Road Process

Page 1

My original sketch idea had a woman walking into the distance down a long road. I started browsing images, and found some, but the figure was in the mid distance and too identifiable. It wasn’t generic. This is a personal card – a final “screw you, farewell” – and I wanted it to transcend gender and skin colour. So I dropped the idea of showing an individual and focused on the image itself. This magnificent sunset seemed perfect as a metaphor. Cliched, perhaps, but instantly accessible.


The road was centred in the frame. This was rather boring, I felt, and didn’t lend itself to the rest of the composition. I wanted angles in the perspective, so I offset the image in the frame to give it a natural left to right flow. The image feels more calm as a result, I felt. Do you agree?

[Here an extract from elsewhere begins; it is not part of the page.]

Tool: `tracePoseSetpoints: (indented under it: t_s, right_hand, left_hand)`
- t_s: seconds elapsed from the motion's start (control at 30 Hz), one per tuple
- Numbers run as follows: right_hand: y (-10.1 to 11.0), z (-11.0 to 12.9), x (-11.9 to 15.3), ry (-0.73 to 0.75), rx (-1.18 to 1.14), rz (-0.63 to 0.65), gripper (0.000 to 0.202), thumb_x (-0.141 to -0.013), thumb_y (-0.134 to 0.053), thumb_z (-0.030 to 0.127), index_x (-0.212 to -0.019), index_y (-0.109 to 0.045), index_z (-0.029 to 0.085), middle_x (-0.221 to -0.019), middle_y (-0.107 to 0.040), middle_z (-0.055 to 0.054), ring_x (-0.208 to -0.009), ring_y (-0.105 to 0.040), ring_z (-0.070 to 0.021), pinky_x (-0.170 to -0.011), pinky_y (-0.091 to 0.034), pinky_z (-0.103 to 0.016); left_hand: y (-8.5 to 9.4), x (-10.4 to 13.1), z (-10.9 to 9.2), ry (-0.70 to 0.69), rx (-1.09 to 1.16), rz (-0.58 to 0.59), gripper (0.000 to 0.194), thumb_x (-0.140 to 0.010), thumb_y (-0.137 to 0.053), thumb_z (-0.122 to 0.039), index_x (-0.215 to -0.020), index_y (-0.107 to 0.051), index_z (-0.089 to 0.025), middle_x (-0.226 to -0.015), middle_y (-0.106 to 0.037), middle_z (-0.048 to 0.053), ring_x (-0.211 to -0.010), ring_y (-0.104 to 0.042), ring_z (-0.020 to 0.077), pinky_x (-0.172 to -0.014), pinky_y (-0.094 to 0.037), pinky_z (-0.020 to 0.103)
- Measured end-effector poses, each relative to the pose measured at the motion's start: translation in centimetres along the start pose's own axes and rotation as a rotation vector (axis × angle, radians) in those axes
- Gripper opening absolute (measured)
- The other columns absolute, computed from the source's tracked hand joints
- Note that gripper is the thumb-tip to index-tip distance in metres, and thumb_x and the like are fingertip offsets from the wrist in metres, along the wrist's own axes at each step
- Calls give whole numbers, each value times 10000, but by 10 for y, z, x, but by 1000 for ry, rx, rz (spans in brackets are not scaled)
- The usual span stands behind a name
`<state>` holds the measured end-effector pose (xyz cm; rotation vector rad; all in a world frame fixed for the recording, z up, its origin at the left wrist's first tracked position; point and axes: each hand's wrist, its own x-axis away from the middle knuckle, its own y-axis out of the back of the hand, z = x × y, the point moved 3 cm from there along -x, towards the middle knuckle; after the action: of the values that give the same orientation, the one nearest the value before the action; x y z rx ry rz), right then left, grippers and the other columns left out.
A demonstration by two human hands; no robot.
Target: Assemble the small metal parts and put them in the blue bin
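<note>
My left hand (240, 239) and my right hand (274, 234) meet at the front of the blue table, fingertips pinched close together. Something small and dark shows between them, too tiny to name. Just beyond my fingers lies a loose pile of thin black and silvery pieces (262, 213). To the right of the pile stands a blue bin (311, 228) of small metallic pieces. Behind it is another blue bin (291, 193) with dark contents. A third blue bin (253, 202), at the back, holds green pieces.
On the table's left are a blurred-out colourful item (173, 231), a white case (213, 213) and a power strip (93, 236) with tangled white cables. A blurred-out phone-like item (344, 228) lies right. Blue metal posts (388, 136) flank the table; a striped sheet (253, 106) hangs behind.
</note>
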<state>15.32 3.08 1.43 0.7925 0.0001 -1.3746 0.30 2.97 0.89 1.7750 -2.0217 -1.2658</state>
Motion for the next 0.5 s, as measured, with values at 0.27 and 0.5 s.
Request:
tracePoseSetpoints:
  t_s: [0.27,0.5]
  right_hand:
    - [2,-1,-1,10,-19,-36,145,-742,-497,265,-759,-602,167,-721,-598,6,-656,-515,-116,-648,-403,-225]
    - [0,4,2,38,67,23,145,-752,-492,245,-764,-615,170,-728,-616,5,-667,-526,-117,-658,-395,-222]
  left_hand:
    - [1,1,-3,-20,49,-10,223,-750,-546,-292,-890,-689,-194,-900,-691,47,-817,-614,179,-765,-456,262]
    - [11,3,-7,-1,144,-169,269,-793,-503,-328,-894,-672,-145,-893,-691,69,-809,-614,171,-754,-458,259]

Rather than using images of people I opted for text - “you” and “me”. This gives the card a first person feel. The images becomes the experience of the viewer. It’s seen through their eyes. The person being abandoned, in my mind, is dull and lifeless and boring: a comic sans of a partner. And the sender of the card is free and liberated: I went for my favourite cursive font here, dear Joe (seems poignant too) but could easily change this to a more flamboyant one if required. , banged on the brakes, kicked him out of the car etc. All very dramatic and subtle, I hope!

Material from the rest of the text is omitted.